On Main Street, as a consumer, you don’t need a monthly inflation report to let you know that prices for goods have increased. This has affected the price of gas, groceries, clothing, etc. There are several exogenous factors contributing to this rise in cost. On the supply side, China’s zero-COVID policy is reducing their workforce, hence their ability to export goods. Also, the war between Russia and Ukraine impacts the amount of commodities that that can be exported out of the two commodity rich nations. On the demand side, consumers emerged from the early days of the pandemic in a relatively secure financial position; resulting in pent up demand for consumer discretionary items, travel and more. To reiterate, it is this imbalance between supply and demand that has led to the levels of inflation that persist today.

 

From a financial markets perspective, inflation has benefited real asset prices (i.e. homes and other real estate), but has had a predominantly negative effect on both the stock and bond markets. There are several reasons for this. One could argue that a good portion of this negative performance is driven by higher interest rates (negatively impacting both stocks and outstanding bonds), as well as the uncertainty of how the Federal Reserve (Fed) is going to react to the increased inflation. The Fed is only able to impact one side of the equation and that is the demand side.

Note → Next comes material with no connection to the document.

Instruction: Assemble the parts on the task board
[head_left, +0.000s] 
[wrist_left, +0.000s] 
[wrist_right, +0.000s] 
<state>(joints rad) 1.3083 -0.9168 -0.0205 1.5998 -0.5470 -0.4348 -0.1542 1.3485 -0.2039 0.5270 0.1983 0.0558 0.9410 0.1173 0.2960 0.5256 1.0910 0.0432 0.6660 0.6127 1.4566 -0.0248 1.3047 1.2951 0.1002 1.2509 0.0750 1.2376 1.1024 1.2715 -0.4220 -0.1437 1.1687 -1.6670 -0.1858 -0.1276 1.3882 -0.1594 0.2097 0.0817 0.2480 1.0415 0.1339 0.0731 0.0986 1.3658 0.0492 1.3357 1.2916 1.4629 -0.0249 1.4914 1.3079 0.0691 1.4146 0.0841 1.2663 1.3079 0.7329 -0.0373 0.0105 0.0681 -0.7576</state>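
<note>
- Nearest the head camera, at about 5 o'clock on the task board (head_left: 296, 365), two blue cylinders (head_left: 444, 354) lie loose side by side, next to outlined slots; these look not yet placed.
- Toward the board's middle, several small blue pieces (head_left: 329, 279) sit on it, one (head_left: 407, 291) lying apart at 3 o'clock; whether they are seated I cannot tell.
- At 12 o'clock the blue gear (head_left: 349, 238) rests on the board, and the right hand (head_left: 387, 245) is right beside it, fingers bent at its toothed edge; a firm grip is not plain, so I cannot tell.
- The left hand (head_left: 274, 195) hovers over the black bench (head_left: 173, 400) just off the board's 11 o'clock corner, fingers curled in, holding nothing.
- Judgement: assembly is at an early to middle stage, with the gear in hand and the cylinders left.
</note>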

They are in the early stages of raising the Federal Funds rate in an effort to reduce demand for large purchases such as homes, but they have absolutely no control over increasing the supply of goods, gas or groceries. Also, whereas the consumer feels and cares about inflation, the Federal Reserve is concerned about the rate of change of inflation. For instance, if the annual CPI goes from 8.3% to 7.5% or lower, the Fed will view this favorably and may not need to hike interest rates as aggressively as originally signaled.. This might send a positive message to both stock and bond markets.   The Fed’s precarious job is trying to fight inflation while keeping the economy from going into recession.  This is what they call an attempt at a “soft or softish landing”. 

 

Given the fluid nature of our current inflationary environment, we think it is premature to predict where inflation goes from here. Rather, we will continue to closely monitor the trends in inflation and do our best to ensure that our clients’ portfolios are positioned to weather this storm. Additionally, we will look for clues from the Fed as they attempt to reach the desired soft landing.